In Syrien spitzt sich die Lage zu und bewaffnete Zusammenstöße zwischen russischen und türkischen Soldaten sind möglich. Was wird getan, um eine solche Eskalation zu verhindern?

Ich habe schon über die Eskalation im Nordwesten Syriens berichtet. Dort schießen immer wieder türkische und syrische Streitkräfte aufeinander. Syrien möchte die Provinz Idlib aus den Händen des dortigen Al-Qaida-Ablegers befreien. Die Türkei jedoch ist dort auf Seiten der Terroristen aktiv. Da die syrischen Streitkräfte von russischen Einheiten unterstützt werden, steigt die Gefahr, dass auch türkische und russische Soldaten aufeinander schießen.

Obwohl die syrische Armee mit ihrer aktuellen Offensive auf Artillerieangriffe der Terroristen auf Zivilisten reagiert, steht auch die Nato auf Seiten der A-Qaida und bezeichnet das Vorgehen der Syrer als „Angriffe auf Zivilisten“.

Unterdessen laufen die diplomatischen Kanäle zwischen Moskau und Ankara heiß. Eine russische Delegation hat das Thema in der Türkei besprochen und auch Putin und Erdogan haben auf türkische Initiative hin telefoniert. Dabei forderte Erdogan Putin auf, Druck auf den syrischen Präsidenten Baschar al-Assad auszuüben. Der türkische Präsident zeigte sich besorgt über die Offensive der syrischen Armee in Idlib. Er besteht darauf, dass die Truppen von Baschar al-Assad bis Ende Februar zu ihren früheren Positionen zurückkehren. Andernfalls droht Ankara mit einer militärischen Reaktion gegen Damaskus.

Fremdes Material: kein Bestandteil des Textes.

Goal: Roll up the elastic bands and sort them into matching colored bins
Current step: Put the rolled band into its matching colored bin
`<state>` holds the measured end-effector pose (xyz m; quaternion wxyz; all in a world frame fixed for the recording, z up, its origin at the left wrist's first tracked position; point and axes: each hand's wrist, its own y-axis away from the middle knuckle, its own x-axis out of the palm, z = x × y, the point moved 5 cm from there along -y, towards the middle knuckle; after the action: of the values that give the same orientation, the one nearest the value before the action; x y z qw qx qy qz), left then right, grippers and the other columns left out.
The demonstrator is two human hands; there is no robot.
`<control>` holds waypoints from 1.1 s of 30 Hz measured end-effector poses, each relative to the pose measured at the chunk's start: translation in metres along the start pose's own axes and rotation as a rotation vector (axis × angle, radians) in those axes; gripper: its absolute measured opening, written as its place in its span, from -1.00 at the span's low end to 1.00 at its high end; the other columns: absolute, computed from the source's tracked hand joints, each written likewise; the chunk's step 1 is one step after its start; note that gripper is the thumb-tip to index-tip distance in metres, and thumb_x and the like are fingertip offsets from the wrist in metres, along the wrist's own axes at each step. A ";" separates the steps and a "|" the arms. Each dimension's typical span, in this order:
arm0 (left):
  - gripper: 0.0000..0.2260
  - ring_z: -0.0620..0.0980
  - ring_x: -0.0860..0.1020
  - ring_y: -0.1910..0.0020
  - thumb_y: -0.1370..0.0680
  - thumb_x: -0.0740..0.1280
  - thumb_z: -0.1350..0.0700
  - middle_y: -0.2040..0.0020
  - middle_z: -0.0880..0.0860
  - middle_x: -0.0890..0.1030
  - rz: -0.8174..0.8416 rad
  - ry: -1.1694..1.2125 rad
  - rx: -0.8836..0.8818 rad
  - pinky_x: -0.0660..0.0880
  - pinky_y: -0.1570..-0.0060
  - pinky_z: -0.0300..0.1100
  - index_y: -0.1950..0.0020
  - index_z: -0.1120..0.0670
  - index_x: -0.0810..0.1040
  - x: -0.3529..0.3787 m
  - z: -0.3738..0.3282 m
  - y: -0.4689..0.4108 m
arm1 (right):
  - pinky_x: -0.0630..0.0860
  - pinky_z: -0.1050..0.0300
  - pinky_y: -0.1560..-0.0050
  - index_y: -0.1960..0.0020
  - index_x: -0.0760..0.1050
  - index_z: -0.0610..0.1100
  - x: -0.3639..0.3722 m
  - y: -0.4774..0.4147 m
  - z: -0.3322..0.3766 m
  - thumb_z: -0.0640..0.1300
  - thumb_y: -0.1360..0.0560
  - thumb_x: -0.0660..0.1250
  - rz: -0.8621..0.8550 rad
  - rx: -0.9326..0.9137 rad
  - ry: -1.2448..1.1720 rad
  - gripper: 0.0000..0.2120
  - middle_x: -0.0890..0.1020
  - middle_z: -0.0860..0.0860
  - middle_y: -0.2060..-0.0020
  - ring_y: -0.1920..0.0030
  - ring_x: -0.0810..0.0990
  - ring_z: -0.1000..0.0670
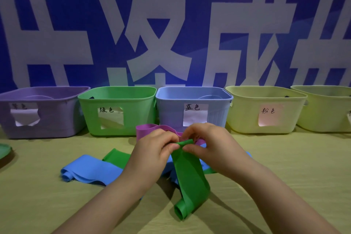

Das ist eine bemerkenswerte Stellungnahme, immerhin will der türkische Präsident, dessen Truppen völkerrechtswidrig in Syrien stehen, dem syrischen Präsidenten vorschreiben, was er im eigenen Land machen darf und was nicht.

In ihrer Pressekonferenz hat auch die Sprecherin des russischen Außenministeriums, Maria Sacharowa, die russische Position noch einmal dargelegt. Ich habe diese offizielle russische Erklärung übersetzt.

Beginn der Übersetzung:

Die Lage in Idlib hat sich bis ans Limit verschärft. Militante der Terrorgruppe Hay’at Tahrir al-Sham und ihrer Mitgliedsorganisationen haben ihre Angriffe auf syrische Regierungsstellungen und nahe gelegene Städte, darunter Aleppo, verstärkt und sie beschossen und den russischen Luftwaffenstützpunkt Hmeimim mit Drohnen angegriffen. Infolgedessen wurden im vergangenen Monat 150 Zivilisten getötet und 300 verletzt. Unter den syrischen Truppen wurden mehr als 400 Menschen getötet und mehr als 900 verwundet. Die Gründe für die derzeitige Verschlechterung liegen in der chronischen Nichteinhaltung ihrer Verpflichtungen aus dem Sotschi-Memorandum vom 17. September 2018 und darin, dass Ankara von ihm kontrollierte „gemäßigte“ bewaffnete Oppositionseinheiten in den Nordosten Syriens und nach Libyen verlegt hat.